_Your goal_: Where a record contains an image, leave the image out and print the rest exactly.

_Working data_:
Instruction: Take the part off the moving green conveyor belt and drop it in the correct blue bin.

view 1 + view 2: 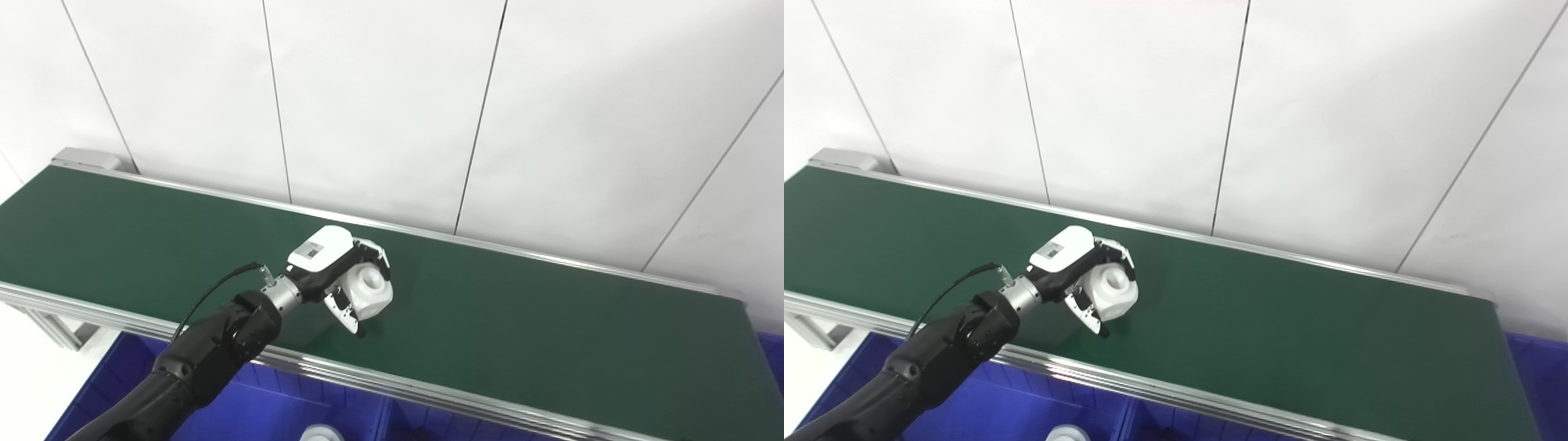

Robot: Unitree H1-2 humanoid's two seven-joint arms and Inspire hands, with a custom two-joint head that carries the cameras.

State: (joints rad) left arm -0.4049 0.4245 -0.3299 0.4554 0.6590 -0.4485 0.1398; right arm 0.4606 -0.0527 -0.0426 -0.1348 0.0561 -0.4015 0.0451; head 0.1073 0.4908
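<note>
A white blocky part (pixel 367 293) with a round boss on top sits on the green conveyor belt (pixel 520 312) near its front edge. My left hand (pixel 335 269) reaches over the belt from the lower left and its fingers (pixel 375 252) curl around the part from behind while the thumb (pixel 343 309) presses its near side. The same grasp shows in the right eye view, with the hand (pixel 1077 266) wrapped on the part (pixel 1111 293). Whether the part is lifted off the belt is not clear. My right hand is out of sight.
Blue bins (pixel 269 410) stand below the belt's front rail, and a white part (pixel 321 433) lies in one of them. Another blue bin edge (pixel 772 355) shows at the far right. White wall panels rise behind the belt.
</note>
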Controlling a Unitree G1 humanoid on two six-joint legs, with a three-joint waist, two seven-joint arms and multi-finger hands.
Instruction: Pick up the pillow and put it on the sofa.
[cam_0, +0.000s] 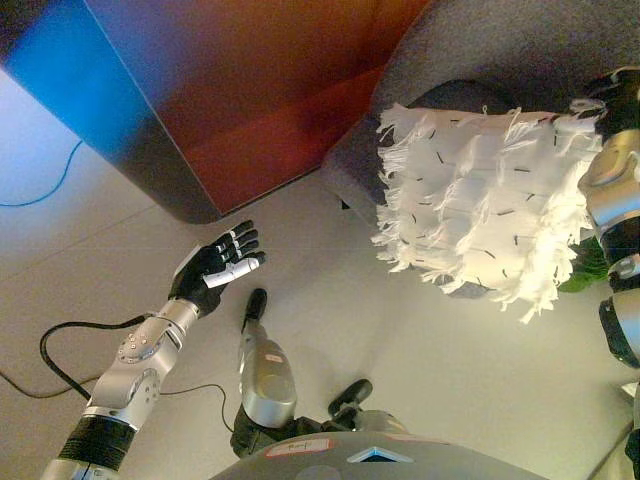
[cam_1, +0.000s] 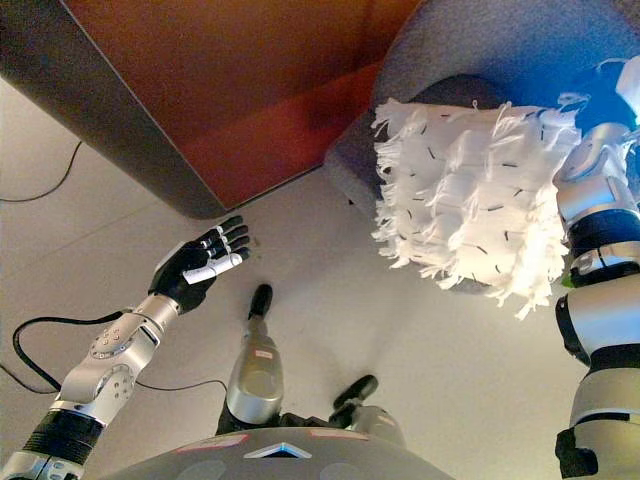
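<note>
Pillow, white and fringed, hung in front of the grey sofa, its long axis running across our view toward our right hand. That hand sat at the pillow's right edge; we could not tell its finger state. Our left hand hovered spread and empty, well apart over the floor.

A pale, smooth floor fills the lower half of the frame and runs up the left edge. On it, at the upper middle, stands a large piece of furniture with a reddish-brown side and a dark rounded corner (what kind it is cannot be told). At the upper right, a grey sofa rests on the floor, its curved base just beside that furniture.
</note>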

_Answer to the problem_:
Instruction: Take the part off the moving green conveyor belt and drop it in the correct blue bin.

view 1 + view 2: 

Robot: Unitree H1-2 humanoid's two seven-joint arms and Inspire hands, with a custom two-joint head that carries the cameras.

State: (joints rad) left arm -0.4049 0.4245 -0.3299 0.4554 0.6590 -0.4485 0.1398; right arm 0.4606 -0.0527 -0.0426 -0.1348 0.0561 -0.4015 0.0451; head 0.1073 0.4908
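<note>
A white blocky part (pixel 367 293) with a round boss on top sits on the green conveyor belt (pixel 520 312) near its front edge. My left hand (pixel 335 269) reaches over the belt from the lower left and its fingers (pixel 375 252) curl around the part from behind while the thumb (pixel 343 309) presses its near side. The same grasp shows in the right eye view, with the hand (pixel 1077 266) wrapped on the part (pixel 1111 293). Whether the part is lifted off the belt is not clear. My right hand is out of sight.
Blue bins (pixel 269 410) stand below the belt's front rail, and a white part (pixel 321 433) lies in one of them. Another blue bin edge (pixel 772 355) shows at the far right. White wall panels rise behind the belt.
</note>
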Controlling a Unitree G1 humanoid on two six-joint legs, with a three-joint waist, two seven-joint arms and multi-finger hands.
Instruction: Pick up the pillow and put it on the sofa.
[cam_0, +0.000s] 
[cam_1, +0.000s] 
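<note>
Pillow, white and fringed, hung in front of the grey sofa, its long axis running across our view toward our right hand. That hand sat at the pillow's right edge; we could not tell its finger state. Our left hand hovered spread and empty, well apart over the floor.

A pale, smooth floor fills the lower half of the frame and runs up the left edge. On it, at the upper middle, stands a large piece of furniture with a reddish-brown side and a dark rounded corner (what kind it is cannot be told). At the upper right, a grey sofa rests on the floor, its curved base just beside that furniture.
</note>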

No additional output is expected for this exercise.